Он взял сумку и добавил:
– Пока не заходи. У тебя будет еще возможность попрощаться на поле.
Гарриман вошел в соседнюю комнату, тщательно закрыл за собой дверь, подождал, пока медсестра сделала пилоту стимулирующий укол, и выпроводил ее. Когда он вернулся от двери, пилот уже протирал глаза.
– Как ты себя чувствуешь, Лес?
– Отлично. Вот час и настал.
– Угу. И мы все болеем за тебя, парень. Послушай, тебе придется выйти и пообщаться с ними пару минут. Все готово – но сначала я должен сказать тебе пару вещей.
– Да?
– Видишь эту сумку?
Гарриман быстро объяснил ее смысл и значение.
На лице Лекруа отразилось отчаяние.
– Но я не могу ее взять, Делос. Все рассчитано до последней унции.
– Кто требует от тебя ее брать? Разумеется, ты не можешь: она весит фунтов шестьдесят-семьдесят. Я просто начисто о ней забыл. Вот что мы сделаем: я пока что спрячу ее здесь… – Гарриман запихал сумку поглубже в платяной шкаф. – Когда ты приземлишься, я буду рядом. Мы продемонстрируем ловкость рук, и ты вытащишь ее из корабля.
Лекруа печально покачал головой:
– Делос, ну как же так? Хотя я не в том настроении, чтобы спорить.
– И отлично; иначе мне придется сесть в тюрьму за какие-то жалкие полмиллиона долларов. Мы уже потратили эти деньги. Ладно, все это не важно, – продолжал он. – Никто, кроме меня и тебя, об этом не узнает – а коллекционеры получат товар за свои деньги.
Он рассматривал молодого человека, словно ожидал его одобрения.

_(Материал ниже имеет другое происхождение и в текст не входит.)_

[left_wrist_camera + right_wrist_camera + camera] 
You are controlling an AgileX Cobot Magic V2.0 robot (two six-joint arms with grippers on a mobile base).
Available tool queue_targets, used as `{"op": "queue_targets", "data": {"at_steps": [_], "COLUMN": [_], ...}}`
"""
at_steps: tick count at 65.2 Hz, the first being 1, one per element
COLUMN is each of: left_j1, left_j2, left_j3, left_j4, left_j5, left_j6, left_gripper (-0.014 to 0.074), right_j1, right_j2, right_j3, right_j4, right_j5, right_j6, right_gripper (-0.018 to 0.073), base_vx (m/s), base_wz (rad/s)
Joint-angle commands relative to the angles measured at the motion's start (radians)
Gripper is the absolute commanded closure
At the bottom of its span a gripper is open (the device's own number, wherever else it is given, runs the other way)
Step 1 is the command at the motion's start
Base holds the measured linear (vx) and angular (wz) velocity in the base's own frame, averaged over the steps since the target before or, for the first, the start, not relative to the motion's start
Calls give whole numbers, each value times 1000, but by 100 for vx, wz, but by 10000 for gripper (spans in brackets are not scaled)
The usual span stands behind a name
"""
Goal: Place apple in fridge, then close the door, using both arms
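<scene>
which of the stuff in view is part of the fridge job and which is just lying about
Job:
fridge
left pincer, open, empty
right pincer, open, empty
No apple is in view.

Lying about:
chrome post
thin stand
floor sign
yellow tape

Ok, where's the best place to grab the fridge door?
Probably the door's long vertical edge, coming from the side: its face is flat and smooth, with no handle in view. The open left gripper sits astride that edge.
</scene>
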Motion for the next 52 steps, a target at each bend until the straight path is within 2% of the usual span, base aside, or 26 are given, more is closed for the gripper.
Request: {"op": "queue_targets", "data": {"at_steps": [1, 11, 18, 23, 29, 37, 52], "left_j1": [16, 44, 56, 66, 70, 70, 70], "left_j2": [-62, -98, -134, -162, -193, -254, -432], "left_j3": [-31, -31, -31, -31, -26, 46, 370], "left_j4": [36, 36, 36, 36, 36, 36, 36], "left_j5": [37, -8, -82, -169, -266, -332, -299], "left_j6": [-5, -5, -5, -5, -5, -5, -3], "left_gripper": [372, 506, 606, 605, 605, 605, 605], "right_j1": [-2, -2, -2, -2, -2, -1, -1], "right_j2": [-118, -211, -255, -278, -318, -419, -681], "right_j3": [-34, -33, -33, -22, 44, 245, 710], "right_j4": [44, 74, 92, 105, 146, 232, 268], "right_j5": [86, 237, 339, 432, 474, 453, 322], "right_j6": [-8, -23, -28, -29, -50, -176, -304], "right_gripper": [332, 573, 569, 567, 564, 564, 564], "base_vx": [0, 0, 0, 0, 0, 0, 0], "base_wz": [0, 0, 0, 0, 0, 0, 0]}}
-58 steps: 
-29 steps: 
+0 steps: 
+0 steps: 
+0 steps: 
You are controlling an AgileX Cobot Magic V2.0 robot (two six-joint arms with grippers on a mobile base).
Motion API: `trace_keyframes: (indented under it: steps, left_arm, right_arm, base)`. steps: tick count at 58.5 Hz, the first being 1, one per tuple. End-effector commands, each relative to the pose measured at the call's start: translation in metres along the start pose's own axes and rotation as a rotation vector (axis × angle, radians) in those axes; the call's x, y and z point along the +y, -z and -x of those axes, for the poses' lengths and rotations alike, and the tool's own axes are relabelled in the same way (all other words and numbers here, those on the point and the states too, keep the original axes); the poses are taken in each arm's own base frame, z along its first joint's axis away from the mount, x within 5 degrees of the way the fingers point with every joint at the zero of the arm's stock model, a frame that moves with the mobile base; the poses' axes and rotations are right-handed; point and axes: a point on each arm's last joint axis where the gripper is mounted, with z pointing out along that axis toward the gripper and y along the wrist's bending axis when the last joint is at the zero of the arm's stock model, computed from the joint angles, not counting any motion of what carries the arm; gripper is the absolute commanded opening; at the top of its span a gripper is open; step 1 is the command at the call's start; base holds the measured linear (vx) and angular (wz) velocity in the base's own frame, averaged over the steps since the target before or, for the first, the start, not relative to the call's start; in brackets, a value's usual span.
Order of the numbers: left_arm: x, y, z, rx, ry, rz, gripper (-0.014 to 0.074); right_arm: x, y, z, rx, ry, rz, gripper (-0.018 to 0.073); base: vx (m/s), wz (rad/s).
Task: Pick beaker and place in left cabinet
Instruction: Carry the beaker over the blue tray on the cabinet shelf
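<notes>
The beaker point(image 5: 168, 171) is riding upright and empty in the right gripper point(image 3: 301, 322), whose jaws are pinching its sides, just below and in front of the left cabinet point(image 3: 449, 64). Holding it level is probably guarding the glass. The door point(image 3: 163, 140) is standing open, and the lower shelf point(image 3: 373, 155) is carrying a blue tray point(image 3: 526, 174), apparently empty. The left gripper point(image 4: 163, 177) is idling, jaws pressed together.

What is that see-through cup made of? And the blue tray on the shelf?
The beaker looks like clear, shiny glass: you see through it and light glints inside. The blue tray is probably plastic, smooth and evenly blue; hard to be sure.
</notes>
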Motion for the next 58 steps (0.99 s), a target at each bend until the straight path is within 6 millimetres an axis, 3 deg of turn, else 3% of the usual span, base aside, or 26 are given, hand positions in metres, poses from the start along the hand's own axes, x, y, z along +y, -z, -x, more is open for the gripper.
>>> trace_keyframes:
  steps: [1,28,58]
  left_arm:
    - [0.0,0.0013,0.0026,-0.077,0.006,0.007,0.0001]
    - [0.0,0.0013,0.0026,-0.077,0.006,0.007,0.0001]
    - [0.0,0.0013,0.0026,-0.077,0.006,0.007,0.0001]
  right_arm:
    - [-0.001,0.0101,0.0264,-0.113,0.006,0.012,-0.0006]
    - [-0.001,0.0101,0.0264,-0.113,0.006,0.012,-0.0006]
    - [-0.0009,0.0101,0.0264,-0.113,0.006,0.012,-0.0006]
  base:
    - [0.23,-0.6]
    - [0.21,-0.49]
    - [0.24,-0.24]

– Хорошо-хорошо, – ответил Лекруа. – Сегодня мне не до филателистов. Пойдем.
– Еще одно, – сказал Гарриман, доставая маленький матерчатый мешочек. – Это ты возьмешь с собой, его вес был учтен. Я позаботился. И вот что ты с этим сделаешь…
Он дал подробные и вполне откровенные инструкции. Лекруа был озадачен.
– Я понял вас правильно? Я должен дать это найти – и потом честно рассказать, как это произошло?